For this reason, institutional narratives can become the foundation for a powerful shaping view. Once leaders have framed the really inspiring opportunity that can excite and motivate participants to take action, they can take the institutional narrative to another level by focusing on defining a market or arena structure that can help participants to address the exciting opportunity out in the future. This could attract a growing number of participants to join in the effort to evolve this new market or arena structure.
Exploring an example
So, what would this look like in practice? Let’s look at the wellness arena. More and more people are becoming focused on strengthening their wellness and not just waiting until they get sick to get help and support. Today, the wellness business is highly fragmented with wellness coaches and a growing array of wellness service providers, ranging from gyms to nutrition experts.
I believe there’s a significant opportunity for wellness coaches to evolve into trusted advisors that orchestrate growing networks of specialized service providers to serve the needs of their clients. This could be a platform for significant growth by mobilizing more and more diverse expertise based on larger and larger networks of participants.
To address this opportunity, a small wellness coaching business today could begin by framing an institutional narrative that focuses on the growing ability of people to improve their wellness, driven by new technology and deeper understanding of what our bodies need to function at better and better levels. The narrative would emphasize that this opportunity requires action from people inspired by the opportunity to improve wellness to adopt new practices – it won’t just happen on its own.
This opportunity for improved wellness can then provide the context for framing an opportunity for a growing number of third parties to come together into a broader network that will be orchestrated by the wellness coaching business. Because these third parties will bring a very diverse set of skills and capabilities, the network will be a lot more effective in improving the wellness of its clients. These third parties can become excited by the potential to improve the wellness of clients much more than if they were just operating as isolated service providers.

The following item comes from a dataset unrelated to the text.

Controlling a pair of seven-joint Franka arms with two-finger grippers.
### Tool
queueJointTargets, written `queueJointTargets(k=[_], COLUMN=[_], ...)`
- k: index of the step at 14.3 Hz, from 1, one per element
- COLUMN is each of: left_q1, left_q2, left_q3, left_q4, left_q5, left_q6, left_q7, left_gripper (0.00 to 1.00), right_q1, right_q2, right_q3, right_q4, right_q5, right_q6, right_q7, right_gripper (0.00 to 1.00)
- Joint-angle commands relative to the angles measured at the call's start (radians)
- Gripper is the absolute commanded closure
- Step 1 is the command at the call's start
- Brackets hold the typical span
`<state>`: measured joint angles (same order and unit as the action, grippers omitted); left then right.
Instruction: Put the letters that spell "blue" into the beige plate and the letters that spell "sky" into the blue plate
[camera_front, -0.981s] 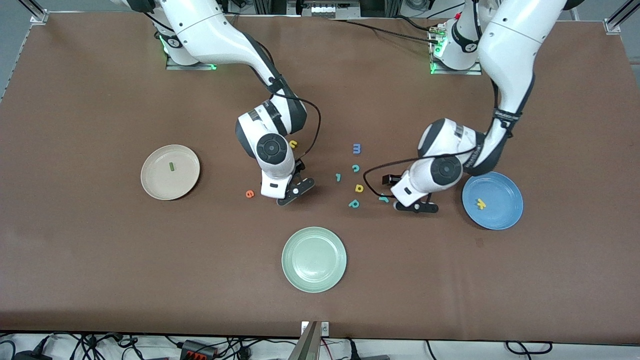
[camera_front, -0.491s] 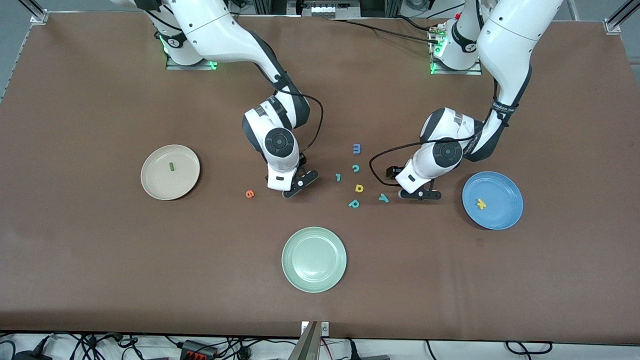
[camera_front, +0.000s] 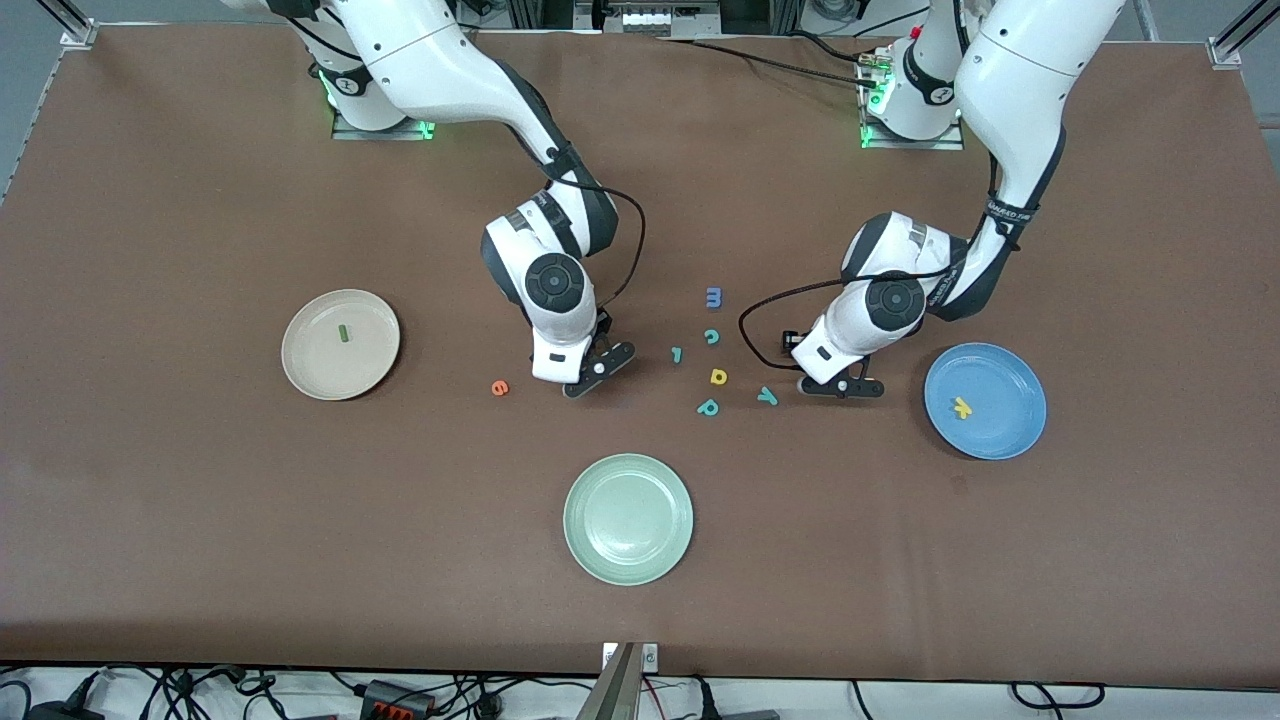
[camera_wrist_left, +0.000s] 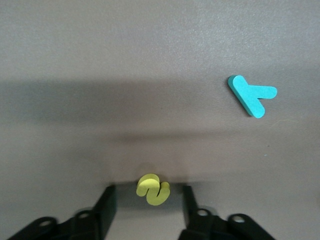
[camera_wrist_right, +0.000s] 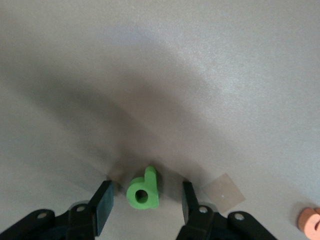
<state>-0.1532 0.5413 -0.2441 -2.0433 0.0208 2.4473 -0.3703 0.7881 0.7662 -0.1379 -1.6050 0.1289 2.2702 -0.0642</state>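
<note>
Both my arms have come down over the cluster of foam letters in the middle of the table (camera_front: 180, 520), and the jaws of each have narrowed over the past second.

My left gripper (camera_wrist_left: 148, 192) stands low over the yellow s (camera_wrist_left: 153, 189), one finger on either side. A gap shows on each side, so it is spread, not yet gripping. The teal y (camera_front: 767, 396) lies flat just beside it, toward the right arm's end of the table.

My right gripper (camera_wrist_right: 147, 189) straddles the green b (camera_wrist_right: 143, 190) in the same way, with daylight showing between fingers and foam, so it holds nothing yet. The orange e (camera_front: 500, 387) lies near it, toward the beige plate (camera_front: 310, 375).

That plate holds only the dark green l (camera_front: 343, 333). The blue plate (camera_front: 1010, 420) holds only the yellow k (camera_front: 962, 407).

By my reckoning two of seven letters are home and two more are about to be pinched. I judge the next call to be finishing both closures squarely, since thin foam may skid or tip out of the fingers.

I cannot find the yellow u in any view. The teal c (camera_front: 711, 336), yellow d (camera_front: 718, 376), teal p (camera_front: 708, 407) and blue m (camera_front: 713, 297) stay out of it, as does the pale green plate (camera_front: 628, 519).
</note>
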Motion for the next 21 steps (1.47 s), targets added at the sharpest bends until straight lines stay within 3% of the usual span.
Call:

This institutional narrative can thus become the foundation for a powerful shaping view. The institutional narrative focuses on cultivating emotions of excitement and passion among both clients and third parties that can help the clients. This will motivate them to act boldly to pursue the opportunity. A more detailed shaping view can then help to provide the third parties with a road map to guide them in the actions they can take to come together and address the opportunity. It will also help them to see how they can collaborate in ways that will create more value for clients as well as for themselves.
Institutional narratives can play many different roles in helping organizations to connect more deeply with their customers and stakeholders so that they all can achieve greater impact. One key role of institutional narratives is to motivate third parties to come together and act more boldly in ways that will restructure an entire market or arena. Based on my research, there are very few examples of organizations that have made the effort to develop a powerful institutional narrative, but there are even fewer examples of organizations that have pursued the potential of institutional narratives to support shaping strategies. This is an untapped potential that needs to be addressed.